If you actually talk to a few Harvard students, you’ll discover that their real-life experiences rarely conform to your expectations. And what’s more, their stories will be quite different from each other – pinpointing the consummate Harvard identity or Harvard experience is quite hard in a university that strives to recruit as diverse a class as possible every year.
For example, you might assume that Harvard students spend the majority of their time in the lecture hall or the library. But the truth is that the academic experience at Harvard can be as intense or laid back as you make it. The school offers dozens of extremely challenging courses; if you choose to enroll in these, you’ll be surrounded by hard-charging, academic-minded wunderkinds. If you’d rather take it easy in large lecture classes where assignments are not particularly arduous and the content is more accessible, you’ll find plenty of those as well. Many students balance their schedules (and maintain good GPAs) with a mix of easier and more difficult classes.
Similarly, a wide variety of social experiences are available on campus, from parties at the exclusive, boys-only final clubs to the residential House system. You’ll find classmates who make social life a priority, eager for a break after a grueling high school experience, as well as those who wholeheartedly dedicate themselves to academic excellence. You can choose either of these paths, or perhaps something in between.
No matter how you choose to spend your time at Harvard, chances are you’ll be spending most of it on campus. Although Harvard is located in the heart of Cambridge and just a ten-minute subway ride from downtown Boston, the campus is its own, self-contained world. Over 95% of students live on campus for all four years, and the various opportunities offered by the university leave little time to venture into town.
Congratulations, you’ve been accepted to Harvard! Is the hard work done? Not quite. You might assume that attending one of the most prestigious universities in the world will open the door to any job or graduate program you choose. But that acceptance letter is only the first step to eventual professional success.
In certain career paths, the Harvard name can certainly help. Top firms in industries such as financial services and consulting come to Ivy League campuses to recruit directly from the senior class. You’ll still need to maintain a solid GPA and network with classmates and alumni, of course. But if your heart is set on McKinsey or Goldman Sachs, there’s no question that you’ll get a leg up as a Harvard student.

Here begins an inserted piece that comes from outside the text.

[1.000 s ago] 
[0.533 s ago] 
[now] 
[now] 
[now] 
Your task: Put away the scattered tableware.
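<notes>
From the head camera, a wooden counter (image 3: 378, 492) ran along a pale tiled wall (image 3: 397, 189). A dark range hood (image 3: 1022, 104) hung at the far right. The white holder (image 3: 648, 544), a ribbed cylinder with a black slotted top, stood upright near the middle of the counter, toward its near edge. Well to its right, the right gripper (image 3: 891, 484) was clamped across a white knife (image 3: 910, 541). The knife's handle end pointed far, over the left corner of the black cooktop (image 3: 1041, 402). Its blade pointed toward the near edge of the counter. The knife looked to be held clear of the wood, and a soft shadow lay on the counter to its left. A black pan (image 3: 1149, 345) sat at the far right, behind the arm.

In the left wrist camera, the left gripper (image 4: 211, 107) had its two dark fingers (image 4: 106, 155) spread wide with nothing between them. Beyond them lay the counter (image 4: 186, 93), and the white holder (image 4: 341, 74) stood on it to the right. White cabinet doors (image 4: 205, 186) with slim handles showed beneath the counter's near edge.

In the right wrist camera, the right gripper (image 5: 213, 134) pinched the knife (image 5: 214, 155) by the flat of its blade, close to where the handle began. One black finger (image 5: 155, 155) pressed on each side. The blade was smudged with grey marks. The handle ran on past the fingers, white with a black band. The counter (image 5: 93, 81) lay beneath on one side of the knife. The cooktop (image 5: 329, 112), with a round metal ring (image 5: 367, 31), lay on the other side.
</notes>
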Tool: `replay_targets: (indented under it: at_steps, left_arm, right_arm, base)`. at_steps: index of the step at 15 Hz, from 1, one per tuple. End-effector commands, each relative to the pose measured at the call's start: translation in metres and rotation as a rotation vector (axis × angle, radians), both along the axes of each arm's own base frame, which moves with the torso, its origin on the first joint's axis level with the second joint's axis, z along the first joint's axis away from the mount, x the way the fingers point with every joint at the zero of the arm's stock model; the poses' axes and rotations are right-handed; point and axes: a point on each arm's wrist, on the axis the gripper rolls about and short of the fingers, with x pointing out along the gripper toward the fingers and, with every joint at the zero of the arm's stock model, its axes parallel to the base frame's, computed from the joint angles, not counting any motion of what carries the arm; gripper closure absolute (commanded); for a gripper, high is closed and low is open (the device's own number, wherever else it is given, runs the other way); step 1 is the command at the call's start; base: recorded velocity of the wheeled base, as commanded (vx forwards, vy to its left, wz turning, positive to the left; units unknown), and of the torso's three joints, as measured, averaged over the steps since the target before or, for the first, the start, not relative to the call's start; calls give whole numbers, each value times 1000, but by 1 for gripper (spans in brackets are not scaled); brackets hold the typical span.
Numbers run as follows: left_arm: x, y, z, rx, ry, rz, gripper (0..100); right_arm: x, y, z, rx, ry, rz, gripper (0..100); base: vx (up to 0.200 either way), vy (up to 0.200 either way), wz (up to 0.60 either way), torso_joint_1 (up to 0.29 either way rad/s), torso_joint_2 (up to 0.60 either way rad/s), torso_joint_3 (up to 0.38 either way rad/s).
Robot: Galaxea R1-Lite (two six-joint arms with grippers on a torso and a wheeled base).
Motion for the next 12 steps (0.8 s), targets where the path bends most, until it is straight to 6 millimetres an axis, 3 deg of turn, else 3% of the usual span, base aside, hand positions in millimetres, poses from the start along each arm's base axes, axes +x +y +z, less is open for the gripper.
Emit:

For most postgraduate paths, however, opportunities won’t simply fall into your lap. Your Harvard degree can be a huge asset, but only if you take advantage of it. You’ll need to get to know your professors, building a relationship by attending office hours regularly or working as a research assistant. You’ll need to scour the alumni network for alumni working in the fields you’d like and reach out to them. You’ll need to plan your classwork wisely and get involved in internships or clubs that will lead towards your ultimate goals. But being accepted to Harvard is a wonderful first step to whatever your dreams may be – good luck!